Networking & Protocols • Streaming Protocols (HLS, DASH, RTMP)Medium⏱️ ~3 min
What Are the Trade-offs Between Low Latency and Scale?
Reducing latency in segmented streaming comes with significant trade-offs in cacheability, infrastructure load, and cost. Traditional HLS and DASH with 4 to 6 second segments achieve excellent CDN cache hit rates (often exceeding 95 percent) because segments are immutable once published and can be cached for hours or days. Low Latency modes using 200 to 500 millisecond partial chunks dramatically reduce cache effectiveness because each chunk has a much shorter lifetime before being superseded. This increases cache misses, forcing more requests back to the origin and increasing both origin load and CDN egress costs.

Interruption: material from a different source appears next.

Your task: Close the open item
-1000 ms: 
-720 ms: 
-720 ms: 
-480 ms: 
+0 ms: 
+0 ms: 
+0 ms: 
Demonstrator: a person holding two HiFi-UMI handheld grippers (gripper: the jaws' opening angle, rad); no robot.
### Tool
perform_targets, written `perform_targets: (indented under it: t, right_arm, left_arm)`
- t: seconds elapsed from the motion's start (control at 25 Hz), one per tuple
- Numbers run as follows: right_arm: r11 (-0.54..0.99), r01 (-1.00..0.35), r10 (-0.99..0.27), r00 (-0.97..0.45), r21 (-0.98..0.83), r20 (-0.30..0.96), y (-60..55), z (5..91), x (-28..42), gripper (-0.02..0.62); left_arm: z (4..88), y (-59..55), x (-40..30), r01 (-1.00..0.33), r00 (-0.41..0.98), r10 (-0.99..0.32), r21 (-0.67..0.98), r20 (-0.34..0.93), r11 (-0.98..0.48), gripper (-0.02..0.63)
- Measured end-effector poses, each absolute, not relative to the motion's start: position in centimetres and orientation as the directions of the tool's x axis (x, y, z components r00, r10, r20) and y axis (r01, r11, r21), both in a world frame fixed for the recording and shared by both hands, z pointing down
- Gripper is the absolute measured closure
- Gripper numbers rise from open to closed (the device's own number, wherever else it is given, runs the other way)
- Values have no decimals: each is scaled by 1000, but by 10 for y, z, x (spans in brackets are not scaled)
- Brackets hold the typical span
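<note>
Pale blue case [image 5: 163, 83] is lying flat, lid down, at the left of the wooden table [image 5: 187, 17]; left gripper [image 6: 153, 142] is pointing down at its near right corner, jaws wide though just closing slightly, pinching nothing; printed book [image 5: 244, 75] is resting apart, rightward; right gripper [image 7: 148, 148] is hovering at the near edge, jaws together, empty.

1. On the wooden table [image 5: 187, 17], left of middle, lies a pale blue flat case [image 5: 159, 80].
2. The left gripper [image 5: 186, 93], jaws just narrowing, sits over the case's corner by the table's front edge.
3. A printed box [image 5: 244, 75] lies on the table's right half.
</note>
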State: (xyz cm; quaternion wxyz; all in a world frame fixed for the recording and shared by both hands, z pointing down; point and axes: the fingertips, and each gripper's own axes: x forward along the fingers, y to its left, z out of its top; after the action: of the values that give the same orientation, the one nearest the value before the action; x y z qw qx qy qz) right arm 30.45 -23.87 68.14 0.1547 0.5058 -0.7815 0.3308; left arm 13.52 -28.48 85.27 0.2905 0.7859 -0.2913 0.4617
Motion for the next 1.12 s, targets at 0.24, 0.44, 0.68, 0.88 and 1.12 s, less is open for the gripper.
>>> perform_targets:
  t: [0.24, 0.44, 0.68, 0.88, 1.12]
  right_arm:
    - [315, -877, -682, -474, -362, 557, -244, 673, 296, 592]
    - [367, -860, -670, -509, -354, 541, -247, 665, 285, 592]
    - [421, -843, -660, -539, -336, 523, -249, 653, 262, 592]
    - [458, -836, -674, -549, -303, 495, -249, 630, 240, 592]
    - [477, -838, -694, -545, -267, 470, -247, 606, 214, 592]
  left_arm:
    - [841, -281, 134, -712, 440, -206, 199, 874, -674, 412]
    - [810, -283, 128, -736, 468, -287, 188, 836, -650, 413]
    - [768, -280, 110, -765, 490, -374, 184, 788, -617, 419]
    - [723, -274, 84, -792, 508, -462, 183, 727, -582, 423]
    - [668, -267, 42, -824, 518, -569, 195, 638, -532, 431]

The request rate multiplier is substantial. A traditional stream with 4 second segments generates approximately 0.25 requests per second per viewer for segments. A Low Latency stream with 500 millisecond partial chunks generates 2 requests per second per viewer, an 8x increase. For 100,000 concurrent viewers, this jumps from 25,000 RPS to 200,000 RPS just for media segments, not counting manifest updates. Origin servers must be dimensioned accordingly, typically requiring multi tier origins with request coalescing and cache shielding to avoid origin overload. The manifest update frequency also increases, as players must poll more frequently to discover new partial chunks.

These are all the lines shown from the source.